Приглядевшись к телу слишком внимательно, Европа Нового времени нашла в нем не только гармонию микрокосмоса, квадратуру круга, меру всех вещей и венец творения. Возрожденная анатомия заставила в очередной раз вспомнить и о смерти. Скелеты целиком и черепа по отдельности стали вездесущими в живописи и пластике, в убранстве церквей, в литературе, в предметах личного благочестия. Знатные заказчики с удовольствием (видимо) предоставляли потомкам лицезреть свой образ на надгробии не в славе, а в виде трупа, иногда полуобнаженного, с портретными чертами лица; пофранцузски такой тип назвали transi, буквально «оцепеневший». Макабр, который мы частенько прописываем по ведомству «страдающего Средневековья», вышел действительно из христианских «смертных памятований», но для мировоззрения эпохи барокко он значил едва ли не больше и успешно дожил до современной поп-культуры. Уже Буффальмакко в 1336–1341 годах в росписи монументального пизанского кладбища, Кампосанто, изобразил в сцене встречи живых и мертвых три трупа в трех стадиях разложения – от вздутия сразу после смерти до скелета. От могильного смрада в ужасе храпит благородный конь, знатный всадник заткнул нос, другие призадумались, монах-пустынник что-то проповедует.
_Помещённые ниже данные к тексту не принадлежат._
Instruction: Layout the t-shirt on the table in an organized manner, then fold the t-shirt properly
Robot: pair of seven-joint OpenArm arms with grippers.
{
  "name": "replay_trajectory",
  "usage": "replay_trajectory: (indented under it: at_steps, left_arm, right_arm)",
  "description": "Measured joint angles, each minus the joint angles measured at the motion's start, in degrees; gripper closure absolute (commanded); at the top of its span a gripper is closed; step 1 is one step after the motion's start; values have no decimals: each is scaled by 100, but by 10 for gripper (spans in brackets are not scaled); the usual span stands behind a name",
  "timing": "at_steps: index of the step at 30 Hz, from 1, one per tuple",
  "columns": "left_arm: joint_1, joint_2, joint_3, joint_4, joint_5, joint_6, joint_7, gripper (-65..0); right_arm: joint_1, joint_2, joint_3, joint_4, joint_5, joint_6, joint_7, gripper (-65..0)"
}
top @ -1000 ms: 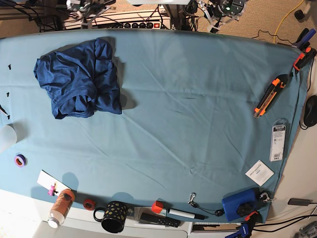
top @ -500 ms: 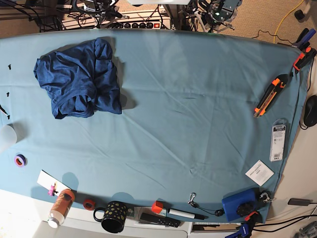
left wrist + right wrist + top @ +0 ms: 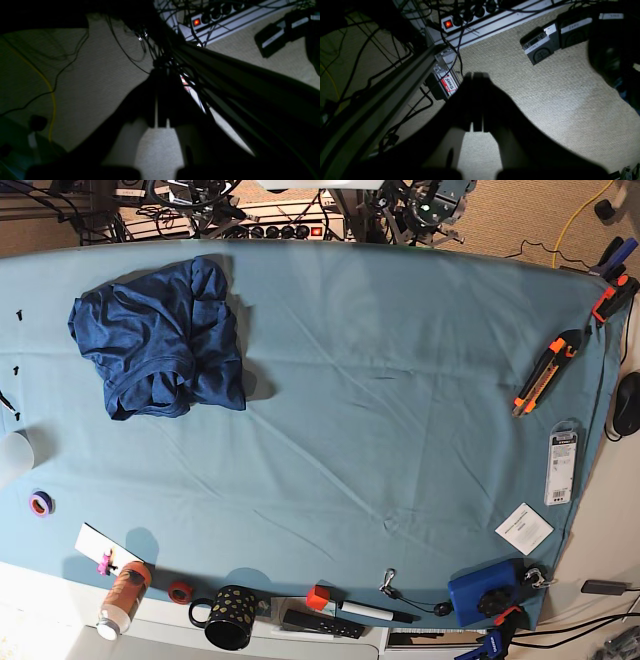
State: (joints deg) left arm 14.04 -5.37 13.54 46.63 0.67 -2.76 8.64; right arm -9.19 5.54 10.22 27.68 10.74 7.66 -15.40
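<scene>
T-shirt (image 3: 158, 340) fabric is lying bunched in a rumpled heap on the far-left part of the table (image 3: 400, 380), and we are seeing its teal cloth stretching bare across the middle. Along the right edge an orange utility knife (image 3: 546, 372) is resting, while a black spotted mug (image 3: 232, 616) and a bottle (image 3: 123, 598) are sitting on the near rim. We are holding both arms off the table beyond its far edge: the left gripper (image 3: 160, 123) and the right gripper (image 3: 477, 126) are each hanging over carpet with jaws pressed together, gripping nothing.
</scene>
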Motion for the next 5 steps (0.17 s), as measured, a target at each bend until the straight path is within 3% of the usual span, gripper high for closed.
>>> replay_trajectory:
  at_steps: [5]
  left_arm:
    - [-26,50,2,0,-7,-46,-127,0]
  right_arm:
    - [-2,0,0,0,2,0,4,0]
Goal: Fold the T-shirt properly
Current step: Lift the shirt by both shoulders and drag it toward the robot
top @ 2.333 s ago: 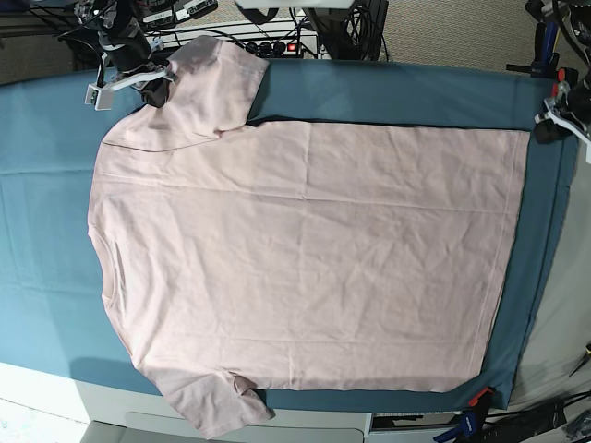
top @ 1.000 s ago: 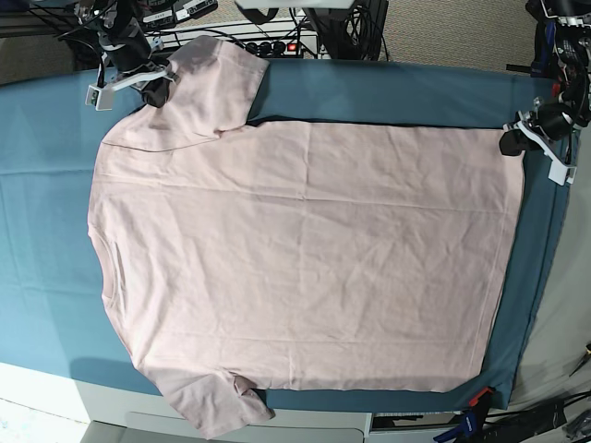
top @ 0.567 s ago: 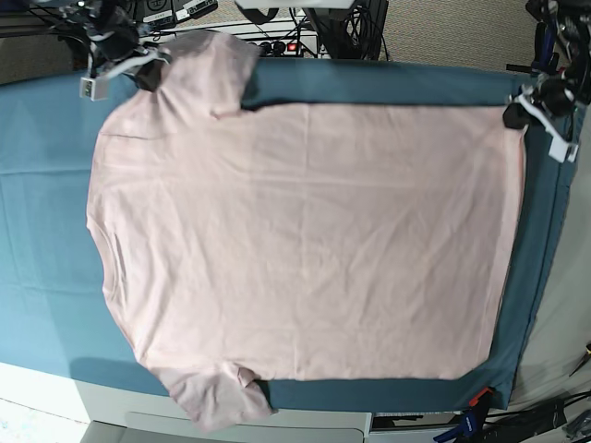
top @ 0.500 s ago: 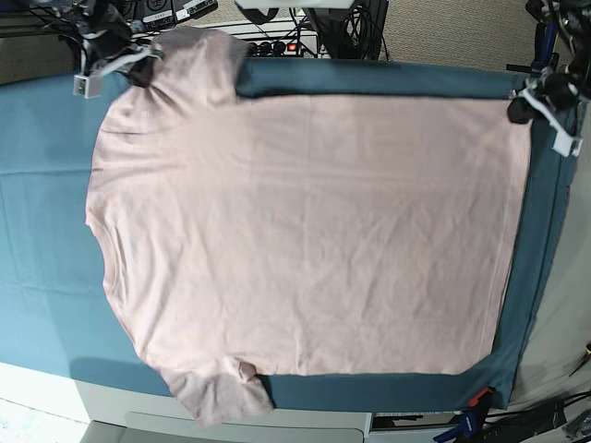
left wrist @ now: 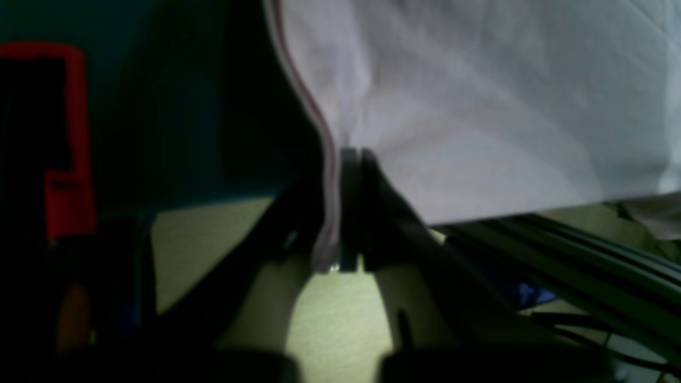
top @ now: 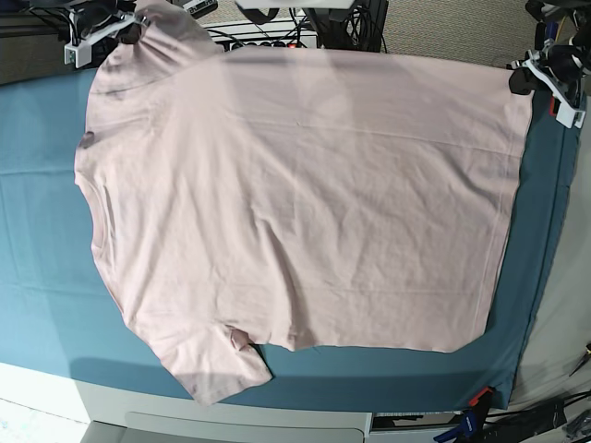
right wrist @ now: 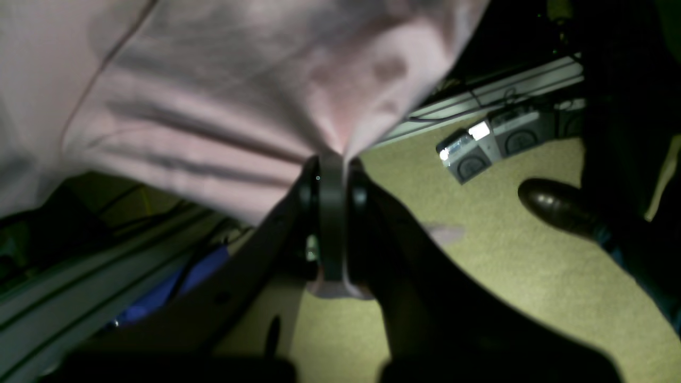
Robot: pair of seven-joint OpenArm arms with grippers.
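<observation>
Both claws clamped on T-shirt (top: 295, 194): left claw (top: 519, 81) at hem corner, right claw (top: 129, 32) at sleeve.

Base view: evenly and brightly lit from above, sharp across most of the field; the T-shirt (top: 295, 194) reads pale and slightly washed out, with soft creases showing as faint grey lines and a thin dark shadow along its lower hem on the table cloth (top: 37, 277). Left wrist view: dim, heavily blurred, left half nearly black; the left gripper (left wrist: 346, 213) is a dark, out-of-focus silhouette against lit fabric. Right wrist view: dim, soft focus, dark at the right and bottom edges; the right gripper (right wrist: 332, 223) is silhouetted, with a small glare spot on a grey box (right wrist: 495, 141) on the floor.
</observation>
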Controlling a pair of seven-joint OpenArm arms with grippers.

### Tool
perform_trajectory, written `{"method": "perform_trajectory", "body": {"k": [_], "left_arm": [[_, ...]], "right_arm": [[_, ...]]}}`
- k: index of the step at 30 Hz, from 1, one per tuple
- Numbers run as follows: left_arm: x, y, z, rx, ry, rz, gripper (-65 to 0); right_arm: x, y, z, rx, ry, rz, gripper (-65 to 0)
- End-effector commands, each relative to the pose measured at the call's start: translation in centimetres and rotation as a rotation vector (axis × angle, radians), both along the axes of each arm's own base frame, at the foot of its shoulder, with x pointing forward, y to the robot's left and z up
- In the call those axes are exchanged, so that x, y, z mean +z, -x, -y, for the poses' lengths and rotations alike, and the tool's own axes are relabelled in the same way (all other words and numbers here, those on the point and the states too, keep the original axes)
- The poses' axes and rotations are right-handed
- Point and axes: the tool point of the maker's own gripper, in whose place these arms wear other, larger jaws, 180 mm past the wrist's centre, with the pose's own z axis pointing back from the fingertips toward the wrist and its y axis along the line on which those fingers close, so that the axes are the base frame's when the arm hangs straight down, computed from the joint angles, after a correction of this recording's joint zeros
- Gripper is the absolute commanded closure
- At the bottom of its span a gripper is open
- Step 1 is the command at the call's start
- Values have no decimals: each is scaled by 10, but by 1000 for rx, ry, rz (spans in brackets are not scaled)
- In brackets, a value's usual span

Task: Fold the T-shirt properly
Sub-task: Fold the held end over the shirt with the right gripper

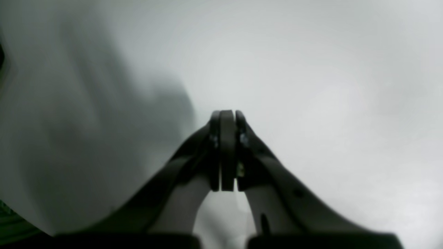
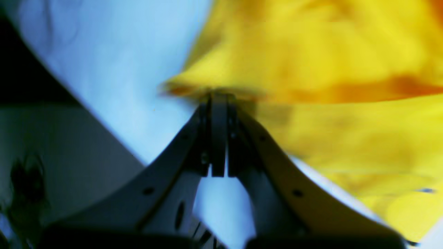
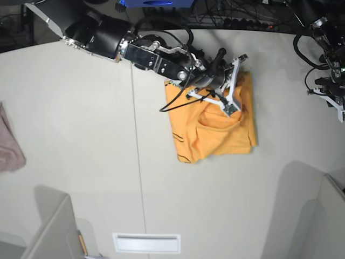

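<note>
My big, flat, pale grey table [image 3: 81, 135] has a thin line [image 3: 138, 162] running down it from top to bottom. The orange-yellow cotton T-shirt [image 3: 213, 137] lies right on the table, bunched and partly folded, near the far edge. A small pinkish cloth [image 3: 9, 143] lies on the table too, way over at the side edge, well apart from the T-shirt. A white flat strip [image 3: 146, 243] sits near the front edge.

1. T-shirt [image 3: 215, 135] is plain orange-yellow, with tiny black printed marks near its bottom-left corner;
2. table [image 3: 70, 118] is off-white, kinda cream;
3. cloth [image 3: 9, 145] at the left edge looks dusty pinkish-mauve;
4. right arm [image 3: 135, 48] is mostly black with some silver bits.
</note>
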Motion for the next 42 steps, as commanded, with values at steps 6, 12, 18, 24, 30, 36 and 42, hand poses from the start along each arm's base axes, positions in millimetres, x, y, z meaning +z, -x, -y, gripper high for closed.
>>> {"method": "perform_trajectory", "body": {"k": [6,12,18,24,30,36,42], "left_arm": [[20,-10,-11,-3,-45,45,0],[15,-6,-17,6,-41,25,0],[14,-4,-17,5,-41,20,0],[15,-6,-17,5,-41,28,0],[15,-6,-17,5,-41,28,0],[15,-6,-17,5,-41,26,0],[16,-7,-17,5,-41,29,0]], "right_arm": [[35,3,-13,44,-81,58,0],[45,-62,31,-174,-80,27,0],[25,-97,70,-337,-36,-40,0],[9,-103,82,-379,1,-68,0],[3,-103,88,-386,18,-80,0],[-4,-101,94,-394,34,-85,0],[-8,-107,95,-408,43,-83,0]]}}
Этот знаменитый «Триумф смерти» – средневековая доминиканская проповедь накануне Черной смерти (которой никто, впрочем, не ждал, ведь пандемии приходят без предупреждения). Но микеланджеловский «Страшный суд», созданный накануне везалиевской книги, в 1534–1541 годах, говорит о том же. Весь нижний регистр, ближайший к зрителю и в особенности к стоящему у алтаря священнику, заполнен возвращающимися к жизни трупами, причем многие из них еще облечены в саван. Кому-то трудно поднять могильную плиту, кто-то еще не жив, но уже не мертв. Скелет – один из самых удивительных образов всей композиции – «кричит» и хватается за подбородок рукой, еще покрытой плотью, но завернутой в смертельное покрывало (илл. 77). Самой Смерти страшно от гула ангельских труб, и она безжалостно «смотрит» на нас в упор, передавая свой ужас живым. Догматически здесь все верно: плоть воскресает, но одна – для вечной жизни, другая – для вечной смерти. Ни зритель, ни художник не знают, каковы их собственные судьбы. Поэтому даже совсем близко к вершащему суд Христу мученик св. Варфоломей держит в руке собственную кожу с чертами лица Микеланджело и, занеся над ней нож, спрашивает: этого – куда? Еще у непосредственных предшественников мастера, например, у Луки Синьорелли («Страшный суд», собор в Орвието, ок. 1500 г.), мертвое тело четко отличается от тела воскресшего. У Микеланджело этот контраст тоже есть, но всё намного сложнее. Границы между жизнью и смертью размыты. Если кто-то и прославил тело средствами искусства, то, конечно, он, причем здесь же, на потолке Сикстинской капеллы в 1508–1512 годах. Но со временем он понял, как труден путь к бессмертию для бренной плоти, потому что тело для нее – иногда дом, но иногда и тюрьма.
77.
Лицо, портрет, мааска
Портрет нередко считается изобретением и чуть ли не достоянием европейского мира Нового времени. С ренессансных картин на нас глядят или повернулись к нам гордым профилем итальянцы, фламандцы, немцы, только что открывшие для себя мир и утверждающие свое в этом мире личное место. Такой портрет – alter ego, знак присутствия индивида здесь и сейчас, на Земле, среди себе подобных, равных или подданных. Это, конечно, верно. Но, во-первых, история началась не в Италии Кватроченто, а намного ранее, во-вторых, если сместить акцент со слова «портрет» на слово «лицо», то история первого окажется важным, но все же лишь пятисотлетним этапом в гораздо более долгой истории второго. Уже знакомые нам усы, пририсованные репродукции «Джоконды» Марселем Дюшаном, будучи «пощечиной общественному вкусу», заодно показали, что старый добрый «буржуазный» портрет перестал быть исключительным средством предъявления себя миру.